Tiga Puluh Delapan

3.1K 461 150
                                    

Wow! Aku update loch!

Sebelum baca

VOTE

terus

KOMEN juga, ya!

Selamat membaca~

***

"Jahit sisanya," ujar Hamam kemudian mundur perlahan dari meja operasi setelah needle holder yang ia pakai sudah beralih ke tangan salah seorang residen. "Pagi ini saya ada jadwal rawat jalan. Setelah pasien masuk recovery room, laporkan perkembangan pasien melalui chat. Are we clear?"

"Yes, Doc."

Hamam bergegas keluar ruang operasi setelah dokter residen itu menggantikan dirinya untuk menutup luka pasien yang masih tidak sadarkan diri itu. Suara kumandang azan terdengar, membuat Hamam tanpa pikir panjang pergi ke masjid untuk melaksanakan ibadah subuh berjamaah.

Selesai beribadah, Hamam langsung pergi menuju ruangannya karena ia merasa sangat lelah setelah melakukan operasi hampir lima jam lamanya karena operasi kali ini tergolong cukup sulit. Hamam memang sudah memiliki jam terbang yang cukup tinggi dalam melakukan operasi, jika bukan karena jam terbangnya, mungkin ia tidak akan menjadi salah satu dokter bedah toraks dan kardiovaskular yang patut diperhitungkan. Namun, seperti kata Hana, bagaimana pun ia tetaplah manusia biasa. Ia bisa merasa lelah saat menjalani pekerjaannya.

Ah, mengingat nama istrinya membuat sesuatu di dalam diri Hamam terasa diremas dengan kuat.

Hamam menyandarkan tubuhnya di kursi kerjanya dan menghela napas pelan. Ia kemudian mengambil ponsel dan membuka aplikasi pesan singkat untuk memeriksa apakah ada pesan dari Hammi atau tidak, tetapi ia harus kembali menghela napas berat ketika tidak mendapat pesan dari iparnya mengenai kondisi Hana.
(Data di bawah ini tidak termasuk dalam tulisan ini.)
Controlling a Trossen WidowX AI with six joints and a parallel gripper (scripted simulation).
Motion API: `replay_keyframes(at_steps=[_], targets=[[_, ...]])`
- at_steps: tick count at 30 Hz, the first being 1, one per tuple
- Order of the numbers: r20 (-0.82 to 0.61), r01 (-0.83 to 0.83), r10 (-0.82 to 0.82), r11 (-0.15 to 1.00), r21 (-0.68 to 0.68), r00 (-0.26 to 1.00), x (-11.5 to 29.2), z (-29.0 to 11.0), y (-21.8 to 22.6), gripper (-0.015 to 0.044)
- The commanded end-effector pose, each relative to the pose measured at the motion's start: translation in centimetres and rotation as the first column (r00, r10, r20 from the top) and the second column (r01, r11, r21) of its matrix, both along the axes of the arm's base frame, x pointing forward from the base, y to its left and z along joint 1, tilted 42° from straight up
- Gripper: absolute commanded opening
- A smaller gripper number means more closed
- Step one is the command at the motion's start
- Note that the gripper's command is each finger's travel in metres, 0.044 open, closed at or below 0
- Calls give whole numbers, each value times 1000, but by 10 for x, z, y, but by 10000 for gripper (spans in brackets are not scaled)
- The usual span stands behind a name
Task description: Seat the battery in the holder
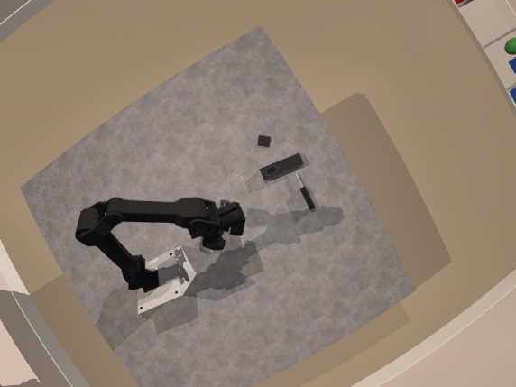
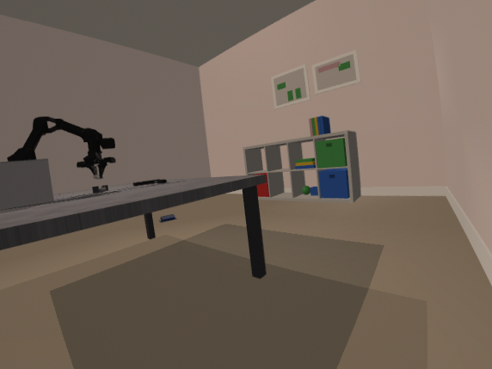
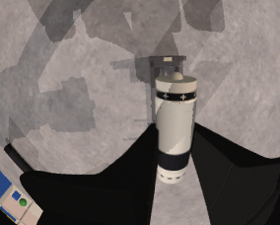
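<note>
You are holding the battery (image 3: 175, 128) in the middle of the wrist frame: a pale cylinder with dark bands, its capped end pointing toward the top of the frame. The gripper (image 3: 175, 176) is standing only narrowly apart and is clamping the battery by its lower part, one black finger (image 3: 116, 182) on each side. Just past the battery's upper tip, the holder (image 3: 161, 65) is peeking out as a small dark bracket lying on the grey table (image 1: 180, 123); the battery is covering most of it, so you probably cannot judge from here what, if anything, is sitting in its slot.

In the top frame, the arm (image 1: 149, 210) is reaching from lower left toward centre, its base plate (image 1: 146, 305) lying pale at the lower left of the table, and the wrist is hiding both battery and holder. Toward the upper right of centre, a small dark square (image 1: 264, 141), a flat dark remote-like bar (image 1: 281, 167) and a slim black-and-silver tool (image 1: 305, 193) are lying near one another.

In the exterior frame, the gripper is hanging above the table at the left. At centre right, a shelf unit (image 2: 353, 164) is holding a green bin (image 2: 330, 153), a blue bin (image 2: 334, 183), a red bin (image 2: 262, 186), stacked books (image 2: 304, 162) and a green ball (image 2: 305, 190).
</note>
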State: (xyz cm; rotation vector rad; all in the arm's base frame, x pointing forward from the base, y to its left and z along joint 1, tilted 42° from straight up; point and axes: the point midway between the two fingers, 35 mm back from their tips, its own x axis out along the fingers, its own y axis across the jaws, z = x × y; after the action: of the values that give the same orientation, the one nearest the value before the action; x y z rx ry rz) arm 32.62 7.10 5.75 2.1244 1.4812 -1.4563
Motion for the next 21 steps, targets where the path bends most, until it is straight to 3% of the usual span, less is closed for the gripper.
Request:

Tidak mau larut dengan pikirannya, Hamam pun memilih untuk menyalakan komputer untuk membaca medical report pasien-pasien rawat jalan yang akan ia temui pagi ini. "Good morning, Doc." Hamam menatap seseorang yang baru saja membuka pintu ruangannya dengan senyum ceria, namun ia tidak berniat menanggapi sapaan orang itu dan memilih kembali membaca medical report pasien-pasiennya. "Ice americano buat dokter yang akhir-akhir ini banyak ngelamun," orang itu berseru ceria sambil meletakkan satu cup kopi itu di meja Hamam. "Gue yang traktir."

"Ini masih pagi, kalau mau ganggu, agak siangan aja," jawab Hamam tanpa mengalihkan perhatiannya dari layar monitor. "Jadi, tolong tutup pintunya dari luar, Dokter Dika."

Dika—orang itu, berdecak sebal. "Lo emang orang yang paling enggak seru sedunia."

"Thanks."

Hamam kembali membaca medical report pasien-pasiennya dengan khidmat setelah Dika keluar dari ruangannya hingga ponselnya berbunyi, sebuah pengingat bahwa ia harus bersiap sebelum menemui pasien-pasiennya yang lain.

Setelah membersihkan tubuhnya dan berganti baju, Hamam pun pergi menuju ruang konsultasi di mana ia akan bertemu dengan pasiennya. Saat menyusuri koridor rumah sakit, ponsel Hamam bergetar—tanda sebuah pesan baru saja masuk. Tanpa berpikir dua kali Hamam memeriksa pesan itu yang membuatnya langsung memutar jalan.

Kini Hamam menyandarkan kepalanya di tembok sambil bersedekap, dan matanya tidak lepas dari sosok yang sudah tiga hari ini jauh dari jangkaunnya—Hana. Wanita itu tidak jauh berbeda dari yang terakhir kali Hamam lihat, masih begitu kurus dan pucat. Belum ada perubahan yang berarti, dan hal itu membuat dada Hamam seperti tersayat belati.

Hari ini adalah pertemuan ke-dua Hana dengan psikolog di rumah sakit yang juga rekan kerjanya, Karin. Meski Hamam tahu jadwal pertemuan Hana dengan rekan kerjanya, namun Hammi ternyata tetap memenuhi janjinya untuk memberi tahu bagaimana kondisi Hana dan apa yang sedang wanita itu lakukan. Hal ini tentu membuat Hamam bersyukur, tetapi hal ini juga membuat Hamam semakin merindukan Hana.